Q: Tell us about a challenge your network recently overcame.

A: We had a network member looking for cultural competency training on working with the Appalachian populations and dealing with the different socioeconomic statuses within that culture. We started looking but really didn’t see anything specific enough for our area. Katie Salesky, the MHA workforce chair, lives in West Virginia and has many connections there. She contacted West Virginia University’s (WVU) Extension Service, which opened a dialogue about what we were looking for. They actually created a program for us based on Appalachian culture and socioeconomic status factors. They wrote the program and presented it to two of our partners. Now they will be giving us the program with instructor manuals so we can continue to provide this training, which will benefit all partners in the long run. 

Q: What issues will your network face as it continues to grow?

A: Our biggest challenge is funding. There’s not a lot of money floating around in rural areas, and we don’t have the resources that you might find in larger cities. Our members decided long ago not to be a dues-funded organization. That said, the network itself will continue to exist beyond the life of our Network Development grant from HRSA, and we are working on the sustainability of our programs.

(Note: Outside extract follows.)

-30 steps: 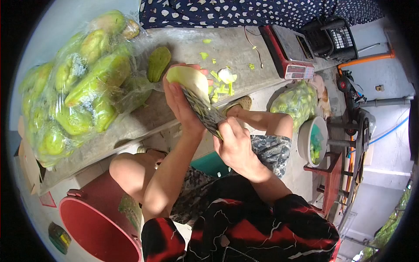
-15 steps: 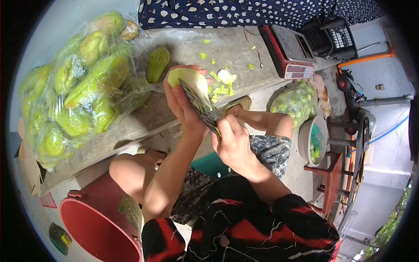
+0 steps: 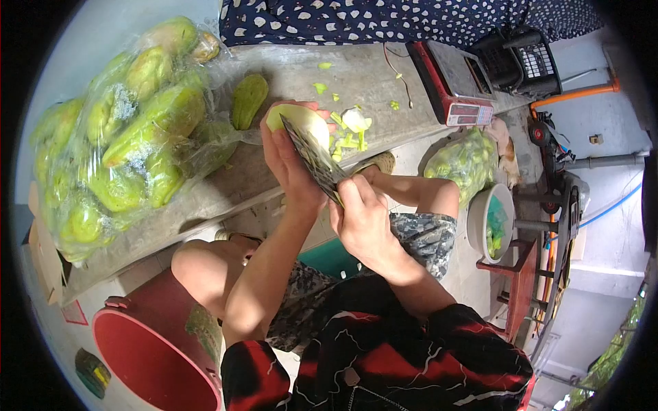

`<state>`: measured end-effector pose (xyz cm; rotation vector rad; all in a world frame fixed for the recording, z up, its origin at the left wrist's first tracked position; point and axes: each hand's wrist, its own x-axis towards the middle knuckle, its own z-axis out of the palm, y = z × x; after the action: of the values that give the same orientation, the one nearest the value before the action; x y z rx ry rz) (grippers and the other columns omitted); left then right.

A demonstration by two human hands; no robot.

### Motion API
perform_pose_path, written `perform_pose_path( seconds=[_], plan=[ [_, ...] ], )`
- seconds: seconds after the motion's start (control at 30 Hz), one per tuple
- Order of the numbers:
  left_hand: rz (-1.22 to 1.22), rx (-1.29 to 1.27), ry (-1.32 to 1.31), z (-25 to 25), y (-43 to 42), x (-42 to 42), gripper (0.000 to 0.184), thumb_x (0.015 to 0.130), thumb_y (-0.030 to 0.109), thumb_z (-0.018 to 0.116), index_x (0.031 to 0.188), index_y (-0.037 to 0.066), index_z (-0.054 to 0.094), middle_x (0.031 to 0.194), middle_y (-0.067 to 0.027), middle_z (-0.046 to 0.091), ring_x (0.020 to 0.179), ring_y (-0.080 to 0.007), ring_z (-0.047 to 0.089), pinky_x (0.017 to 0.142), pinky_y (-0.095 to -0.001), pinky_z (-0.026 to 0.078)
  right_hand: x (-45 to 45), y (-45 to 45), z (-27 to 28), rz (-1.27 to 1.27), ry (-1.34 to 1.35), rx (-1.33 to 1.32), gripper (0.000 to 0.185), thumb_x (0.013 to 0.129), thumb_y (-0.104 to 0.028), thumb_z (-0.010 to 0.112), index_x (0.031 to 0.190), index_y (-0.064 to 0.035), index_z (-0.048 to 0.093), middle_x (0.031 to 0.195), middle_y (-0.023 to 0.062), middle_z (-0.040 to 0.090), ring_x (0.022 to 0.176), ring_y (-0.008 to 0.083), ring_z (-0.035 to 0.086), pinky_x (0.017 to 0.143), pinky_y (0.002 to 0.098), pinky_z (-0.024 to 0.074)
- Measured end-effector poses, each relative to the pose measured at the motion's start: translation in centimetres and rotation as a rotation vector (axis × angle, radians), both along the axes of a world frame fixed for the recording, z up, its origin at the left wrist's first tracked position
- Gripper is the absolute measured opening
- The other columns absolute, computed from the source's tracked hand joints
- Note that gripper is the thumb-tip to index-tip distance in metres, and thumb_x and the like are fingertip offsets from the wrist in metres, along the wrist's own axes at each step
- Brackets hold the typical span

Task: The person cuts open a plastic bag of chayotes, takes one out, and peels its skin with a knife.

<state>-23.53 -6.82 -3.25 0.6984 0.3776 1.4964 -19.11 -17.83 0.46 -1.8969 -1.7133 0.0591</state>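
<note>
My left hand [image 3: 291,168] is wrapped round a pale, peeled fruit [image 3: 301,122] above the bench edge. A dark, wide blade [image 3: 312,156] lies slantwise against the fruit's cut face, and my right hand [image 3: 363,219] grips its lower end; the handle is hidden in the fingers. Behind the left hand, a whole green fruit [image 3: 249,101] lies on the grey bench [image 3: 363,72]. Green and pale cut pieces [image 3: 349,140] are scattered on the bench just right of the held fruit.
A clear bag of green fruits [image 3: 130,137] fills the bench's left side. Farther right are a red scale [image 3: 452,79], a black basket [image 3: 528,61], another filled bag [image 3: 462,164] and a white bucket [image 3: 480,222]. A large red bin [image 3: 154,342] stands at lower left.
Both hands stay close together, with small shifts. The blade has turned slightly steeper against the fruit, and my right hand has moved a little toward the left.
</note>
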Motion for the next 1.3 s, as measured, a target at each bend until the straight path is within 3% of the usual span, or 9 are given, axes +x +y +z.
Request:
perform_pose_path(
  seconds=[0.1,0.17,0.3,0.43,0.77,0.93,1.1,1.2,1.3],
  plan=[
    [0.118,0.093,0.105,-0.2,0.3,0.0,0.058,0.103,0.051,0.034,0.124,-0.003,0.043,0.112,-0.0174,0.056,0.094,-0.0221,0.063,0.079,-0.0363,0.055,0.1,0.1,0.3,0.011,0.032,-0.011,0.024,0.077,-0.002,0.067,0.092,-0.0046,0.049,0.083,0.0165,0.054,0.068,0.0397,0.063,0.056,0.0471,0.0513],
    [0.012,0.077,0.096,-0.7,0.8,-0.4,0.059,0.103,0.049,0.033,0.127,-0.004,0.043,0.115,-0.0216,0.059,0.098,-0.0309,0.065,0.080,-0.0402,0.058,0.4,0.3,0.8,0.012,0.087,-0.010,0.022,0.079,-0.003,0.066,0.093,-0.0039,0.049,0.082,0.0177,0.055,0.068,0.0403,0.062,0.056,0.0468,0.0508],
    [-0.110,0.090,0.149,0.0,1.6,-1.5,0.057,0.103,0.047,0.032,0.127,-0.004,0.045,0.110,-0.0213,0.062,0.093,-0.0305,0.066,0.080,-0.0392,0.056,2.2,0.9,2.9,-0.026,0.310,-0.102,0.013,0.091,-0.010,0.063,0.095,-0.0020,0.053,0.069,0.0191,0.059,0.063,0.0387,0.063,0.055,0.0424,0.0490],
    [-0.254,0.122,0.153,-0.5,2.2,-1.5,0.054,0.104,0.044,0.030,0.124,-0.003,0.048,0.105,-0.0193,0.065,0.092,-0.0280,0.066,0.085,-0.0386,0.051,4.4,1.1,3.8,0.023,0.427,-0.118,0.013,0.092,-0.012,0.064,0.089,-0.0015,0.056,0.059,0.0135,0.054,0.050,0.0277,0.054,0.051,0.0357,0.0446],
    [-0.490,0.088,0.266,0.3,2.1,-1.9,0.051,0.105,0.041,0.031,0.123,0.001,0.056,0.104,-0.0123,0.066,0.090,-0.0160,0.064,0.078,-0.0301,0.052,7.5,-0.1,2.5,-0.129,0.662,-0.057,0.011,0.094,-0.008,0.064,0.100,0.0008,0.062,0.063,-0.0051,0.056,0.053,0.0006,0.046,0.047,0.0204,0.0375],
    [-0.730,-0.210,-0.284,-0.2,2.7,-2.0,0.058,0.103,0.051,0.028,0.125,0.004,0.053,0.107,-0.0190,0.065,0.094,-0.0310,0.066,0.085,-0.0453,0.054,6.0,-1.6,3.8,-0.190,0.740,0.069,0.009,0.095,-0.007,0.062,0.100,0.0013,0.061,0.063,-0.0027,0.057,0.051,0.0020,0.048,0.046,0.0200,0.0376],
    [-0.736,-0.245,-0.401,-0.5,3.5,-2.3,0.060,0.103,0.053,0.026,0.126,0.004,0.050,0.110,-0.0215,0.063,0.099,-0.0371,0.064,0.086,-0.0521,0.052,5.6,-3.0,3.2,-0.072,0.881,0.430,0.015,0.097,-0.008,0.061,0.085,-0.0006,0.058,0.060,-0.0001,0.057,0.048,0.0063,0.050,0.043,0.0231,0.0392],
    [-0.762,-0.248,-0.433,-0.4,3.1,-2.1,0.059,0.103,0.053,0.026,0.126,0.004,0.050,0.112,-0.0213,0.063,0.100,-0.0374,0.064,0.087,-0.0521,0.052,5.8,-3.5,2.7,-0.241,0.640,0.088,0.018,0.096,-0.011,0.063,0.083,-0.0009,0.056,0.060,-0.0024,0.056,0.052,0.0038,0.046,0.046,0.0241,0.0384],
    [-0.661,-0.242,-0.368,-0.6,2.6,-1.5,0.059,0.103,0.053,0.028,0.127,0.004,0.049,0.112,-0.0215,0.063,0.100,-0.0360,0.064,0.086,-0.0501,0.053,4.6,-3.7,1.3,-0.180,0.073,0.074,0.016,0.091,-0.010,0.067,0.084,-0.0001,0.056,0.063,0.0132,0.058,0.052,0.0272,0.059,0.049,0.0371,0.0452]
  ],
)
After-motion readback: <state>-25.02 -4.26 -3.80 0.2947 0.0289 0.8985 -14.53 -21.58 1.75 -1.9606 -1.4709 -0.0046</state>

Funding our community health workers is a big challenge.

Q:  Based on your experiences as a network leader, what advice do you have for a developing rural health network?

A: The key is to get as many players on board as possible. The broader your support, the more successful you will be. It’s important to get buy-in and bring all the players to the table. Having a wide variety of players is important. Each has a different role and different way to connect with the community. Together, you can have a significant impact. It’s very gratifying to be part of something that is tangibly making a difference in people’s lives. MHA is making a difference.

Tony Michael, associate professor at the West Virginia University Institute for Labor Studies and Research, presents a training on cultural competency in Appalachia he and a colleague created for the Mountain Health Alliance.